橋下市長が中止を求めている大阪市立桜宮高校体育科の入学試験について、教育委員会は、体育科とスポーツ健康科学科の入試を中止し、普通科に振り替えて行うことを決めました。
桜宮高校では先月、バスケットボール部のキャプテンの男子生徒が顧問から体罰を受けた翌日自殺しました。
顧問は、体罰が常態化していたことを認めていて、「クラブを強くするために必要」との認識を示しているということです。
また、おととし、体罰が発覚して停職処分となったバレーボール部の顧問が、処分の後も体罰をしていたことが明らかになっています。
こうした事態を受けて、橋下市長は先週、桜宮高校体育科とスポーツ健康科学科の入試を中止するよう教育委員会に求めました。

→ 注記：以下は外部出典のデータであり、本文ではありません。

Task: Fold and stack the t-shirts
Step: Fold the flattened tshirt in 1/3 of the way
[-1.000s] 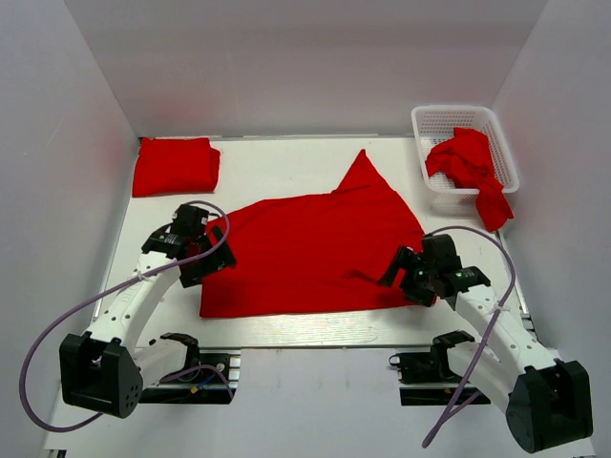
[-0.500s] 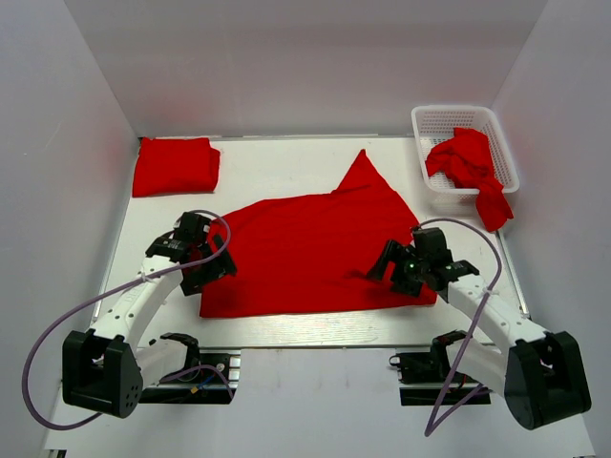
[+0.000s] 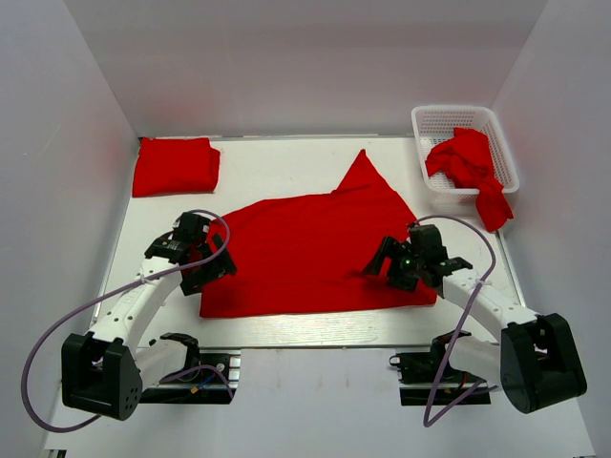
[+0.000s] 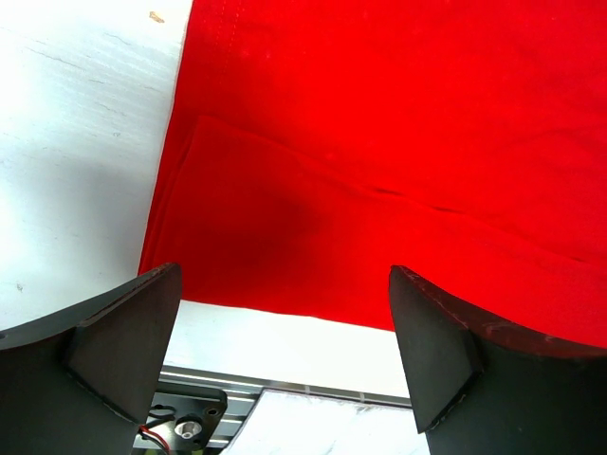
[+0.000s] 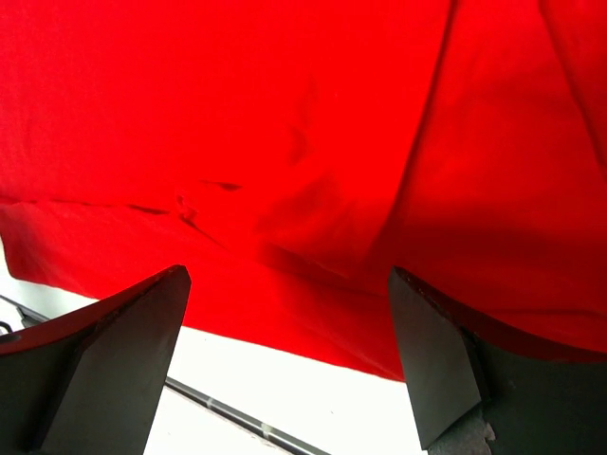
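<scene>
Top external view: within the last second the right tool (image 3: 389, 264) has swung toward 9 o'clock, off the 4 o'clock corner of the spread t-shirt (image 3: 315, 253) and over its cloth, while the left tool (image 3: 203, 262) barely shifted at its 8 o'clock edge; both gape wide, holding nothing. The bright red shirt lies flat at the middle of the counter (image 3: 277, 162), lightly creased, one point toward 12 o'clock. A folded t-shirt (image 3: 176, 166) sits at 10 o'clock, and crumpled t-shirts (image 3: 466, 160) spill from the white basket (image 3: 449, 115) at 2 o'clock.
</scene>
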Controlling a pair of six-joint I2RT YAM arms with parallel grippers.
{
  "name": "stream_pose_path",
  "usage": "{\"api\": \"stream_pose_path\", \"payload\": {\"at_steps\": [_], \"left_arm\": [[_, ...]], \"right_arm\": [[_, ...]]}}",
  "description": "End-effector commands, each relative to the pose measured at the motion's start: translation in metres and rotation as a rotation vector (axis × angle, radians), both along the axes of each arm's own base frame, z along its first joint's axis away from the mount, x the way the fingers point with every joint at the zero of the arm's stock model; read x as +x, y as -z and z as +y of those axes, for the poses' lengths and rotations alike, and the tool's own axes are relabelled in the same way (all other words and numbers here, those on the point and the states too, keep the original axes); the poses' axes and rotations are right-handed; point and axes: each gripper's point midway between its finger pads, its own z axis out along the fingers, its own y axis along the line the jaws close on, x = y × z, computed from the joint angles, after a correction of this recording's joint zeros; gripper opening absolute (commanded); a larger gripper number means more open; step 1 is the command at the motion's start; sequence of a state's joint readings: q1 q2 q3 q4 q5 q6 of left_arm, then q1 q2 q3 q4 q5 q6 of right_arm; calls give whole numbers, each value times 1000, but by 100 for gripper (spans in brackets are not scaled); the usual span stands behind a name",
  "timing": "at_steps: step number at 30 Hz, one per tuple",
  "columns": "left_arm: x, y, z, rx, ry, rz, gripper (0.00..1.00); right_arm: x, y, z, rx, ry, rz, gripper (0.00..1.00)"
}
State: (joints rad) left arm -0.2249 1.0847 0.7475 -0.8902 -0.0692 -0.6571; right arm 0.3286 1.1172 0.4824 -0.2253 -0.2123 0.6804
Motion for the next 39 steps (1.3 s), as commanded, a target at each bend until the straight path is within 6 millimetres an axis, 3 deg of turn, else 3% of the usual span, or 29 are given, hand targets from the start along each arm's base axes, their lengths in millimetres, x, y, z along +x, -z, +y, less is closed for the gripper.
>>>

当初、教育委員会は、受験生への影響が大きいとして及び腰で、市議会でも反対意見が出されていました。
橋下市長は、21日朝、桜宮高校を訪れ、全校生徒を前に約1時間半、入試を中止することの必要性を説明し、生徒からは「体育科を継続してほしい」「受験の機会を奪わないでほしい」といった意見が出されたということです。
そして、教育委員会の会議に先立って、改めて教育委員会に対し、入試を中止する必要性を訴えました。
【橋下徹・大阪市長】
「一番重要なポイントは、今の桜宮高校の体育科が新入生を迎え入れられる状況にあるかどうかその1点に尽きる。これだけの暴力が常態化し、周りの先生も誰も止めることができなかった。多くの生徒や保護者が容認しています。むしろ、先生のこの指導方法を望んでいることも感じる。まずは原因を解明し、生徒保護者教員が一丸となって立て直しを考える。それが物事の順序だと思う」
これを受け、教育委員会は、その後の緊急会議で議論した結果、来年度の体育科とスポーツ健康科学科は新入生を受け入れず、普通科に振り返ることを決めました。
ただし実技も含め、2つの学科と同じ試験科目と配点で普通科の入試を行い、スポーツに特色のあるカリキュラムを学ばせることで、受験予定の中学生に配慮するということです。